Beginning with the line below that contains "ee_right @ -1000" and ending with the line that contains "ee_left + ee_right", copy every line exactly. Copy nothing else.

#### The data:
-=-=-=-=-

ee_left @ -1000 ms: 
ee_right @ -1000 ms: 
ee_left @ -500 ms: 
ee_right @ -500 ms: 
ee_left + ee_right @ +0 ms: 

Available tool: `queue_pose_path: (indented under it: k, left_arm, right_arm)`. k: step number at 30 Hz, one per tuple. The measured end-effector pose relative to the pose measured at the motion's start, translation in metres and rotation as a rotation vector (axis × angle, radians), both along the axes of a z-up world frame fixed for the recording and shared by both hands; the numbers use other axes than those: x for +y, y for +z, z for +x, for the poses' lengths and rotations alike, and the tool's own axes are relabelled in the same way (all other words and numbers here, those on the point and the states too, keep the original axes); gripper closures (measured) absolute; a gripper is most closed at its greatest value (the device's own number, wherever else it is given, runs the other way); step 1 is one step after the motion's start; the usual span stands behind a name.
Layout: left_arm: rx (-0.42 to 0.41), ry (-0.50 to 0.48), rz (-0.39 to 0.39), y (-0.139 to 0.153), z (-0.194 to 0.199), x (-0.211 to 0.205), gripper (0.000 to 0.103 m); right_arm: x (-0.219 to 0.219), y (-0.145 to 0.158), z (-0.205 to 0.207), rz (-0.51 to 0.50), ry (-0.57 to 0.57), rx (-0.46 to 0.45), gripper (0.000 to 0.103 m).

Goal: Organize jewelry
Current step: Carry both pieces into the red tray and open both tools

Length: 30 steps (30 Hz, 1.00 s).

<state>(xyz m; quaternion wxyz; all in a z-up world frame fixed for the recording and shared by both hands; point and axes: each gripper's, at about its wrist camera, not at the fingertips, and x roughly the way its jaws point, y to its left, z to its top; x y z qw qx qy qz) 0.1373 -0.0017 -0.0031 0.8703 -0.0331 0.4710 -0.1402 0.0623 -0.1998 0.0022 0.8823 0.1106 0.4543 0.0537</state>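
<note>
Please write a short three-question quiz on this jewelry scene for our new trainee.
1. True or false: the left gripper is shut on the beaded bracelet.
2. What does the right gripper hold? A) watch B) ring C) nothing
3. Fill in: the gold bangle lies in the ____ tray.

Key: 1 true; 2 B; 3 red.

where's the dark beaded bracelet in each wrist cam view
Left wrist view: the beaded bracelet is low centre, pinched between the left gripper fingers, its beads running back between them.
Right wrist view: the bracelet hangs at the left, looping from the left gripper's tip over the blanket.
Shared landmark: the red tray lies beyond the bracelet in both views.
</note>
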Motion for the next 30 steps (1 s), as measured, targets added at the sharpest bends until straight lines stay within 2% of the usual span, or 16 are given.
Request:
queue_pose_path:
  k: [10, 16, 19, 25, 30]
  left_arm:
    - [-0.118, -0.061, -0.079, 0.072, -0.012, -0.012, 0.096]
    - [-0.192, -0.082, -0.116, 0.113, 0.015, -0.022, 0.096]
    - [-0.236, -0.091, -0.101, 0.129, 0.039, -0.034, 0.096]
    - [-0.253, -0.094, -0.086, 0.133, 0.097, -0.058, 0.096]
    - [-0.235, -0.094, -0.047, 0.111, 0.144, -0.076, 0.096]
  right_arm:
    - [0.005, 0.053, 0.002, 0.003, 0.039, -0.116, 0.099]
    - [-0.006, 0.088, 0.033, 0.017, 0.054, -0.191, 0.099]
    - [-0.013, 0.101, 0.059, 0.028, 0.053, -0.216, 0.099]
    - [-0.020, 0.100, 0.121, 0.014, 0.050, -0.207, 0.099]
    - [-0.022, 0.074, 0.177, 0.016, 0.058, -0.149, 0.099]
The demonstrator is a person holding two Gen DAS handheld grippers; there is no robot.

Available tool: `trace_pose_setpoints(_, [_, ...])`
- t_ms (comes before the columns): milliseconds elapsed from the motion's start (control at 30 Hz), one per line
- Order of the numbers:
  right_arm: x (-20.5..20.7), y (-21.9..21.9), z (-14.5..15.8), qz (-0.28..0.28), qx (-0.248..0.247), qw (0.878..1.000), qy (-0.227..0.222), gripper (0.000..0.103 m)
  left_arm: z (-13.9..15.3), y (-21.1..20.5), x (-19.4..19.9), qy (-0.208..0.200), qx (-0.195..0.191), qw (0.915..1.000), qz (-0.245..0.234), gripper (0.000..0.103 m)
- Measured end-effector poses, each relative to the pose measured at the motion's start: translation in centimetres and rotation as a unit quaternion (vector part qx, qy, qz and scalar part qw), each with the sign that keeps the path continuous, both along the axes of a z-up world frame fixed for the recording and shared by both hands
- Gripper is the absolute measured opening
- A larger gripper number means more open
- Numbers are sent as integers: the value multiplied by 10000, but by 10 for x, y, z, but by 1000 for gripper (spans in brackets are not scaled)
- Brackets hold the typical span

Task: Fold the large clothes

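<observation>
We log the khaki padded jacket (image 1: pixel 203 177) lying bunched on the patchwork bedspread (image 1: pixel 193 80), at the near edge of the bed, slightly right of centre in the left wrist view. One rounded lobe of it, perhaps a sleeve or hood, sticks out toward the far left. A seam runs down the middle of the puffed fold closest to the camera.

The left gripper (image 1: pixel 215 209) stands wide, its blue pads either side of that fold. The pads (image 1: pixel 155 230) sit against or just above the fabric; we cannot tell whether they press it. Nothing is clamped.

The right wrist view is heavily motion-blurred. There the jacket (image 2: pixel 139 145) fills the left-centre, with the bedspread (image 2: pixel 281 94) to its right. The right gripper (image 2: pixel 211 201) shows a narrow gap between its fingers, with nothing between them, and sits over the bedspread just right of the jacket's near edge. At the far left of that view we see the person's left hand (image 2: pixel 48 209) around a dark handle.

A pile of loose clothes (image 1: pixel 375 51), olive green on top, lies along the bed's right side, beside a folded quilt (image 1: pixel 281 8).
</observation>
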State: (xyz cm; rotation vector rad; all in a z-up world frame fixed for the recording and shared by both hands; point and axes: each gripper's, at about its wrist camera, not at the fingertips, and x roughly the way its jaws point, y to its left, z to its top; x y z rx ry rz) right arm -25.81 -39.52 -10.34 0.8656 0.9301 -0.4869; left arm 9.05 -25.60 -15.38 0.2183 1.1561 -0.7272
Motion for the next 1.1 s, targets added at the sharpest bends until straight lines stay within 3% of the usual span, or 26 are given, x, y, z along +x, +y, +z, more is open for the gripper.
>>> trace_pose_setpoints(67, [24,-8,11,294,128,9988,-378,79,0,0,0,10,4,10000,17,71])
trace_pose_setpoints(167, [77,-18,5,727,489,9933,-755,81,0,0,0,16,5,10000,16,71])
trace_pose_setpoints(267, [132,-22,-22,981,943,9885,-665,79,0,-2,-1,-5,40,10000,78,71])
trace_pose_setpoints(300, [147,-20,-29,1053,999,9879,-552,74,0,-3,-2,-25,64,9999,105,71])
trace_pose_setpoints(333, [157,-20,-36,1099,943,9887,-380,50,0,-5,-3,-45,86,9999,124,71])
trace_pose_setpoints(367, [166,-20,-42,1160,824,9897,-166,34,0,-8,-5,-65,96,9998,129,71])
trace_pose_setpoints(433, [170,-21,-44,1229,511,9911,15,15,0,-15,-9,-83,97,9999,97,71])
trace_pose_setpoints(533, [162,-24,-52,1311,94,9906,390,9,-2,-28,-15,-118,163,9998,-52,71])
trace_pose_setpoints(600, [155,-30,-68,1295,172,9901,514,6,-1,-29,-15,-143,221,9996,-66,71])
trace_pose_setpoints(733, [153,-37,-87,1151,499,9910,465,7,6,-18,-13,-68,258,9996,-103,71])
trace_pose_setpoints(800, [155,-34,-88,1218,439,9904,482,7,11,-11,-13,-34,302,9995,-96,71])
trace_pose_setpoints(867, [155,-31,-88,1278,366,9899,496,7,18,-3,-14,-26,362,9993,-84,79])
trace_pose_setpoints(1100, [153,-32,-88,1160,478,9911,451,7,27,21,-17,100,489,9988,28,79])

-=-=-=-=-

#### Task answer:
ee_right @ -1000 ms: 
ee_left @ -500 ms: 
ee_right @ -500 ms: 
ee_left + ee_right @ +0 ms: 

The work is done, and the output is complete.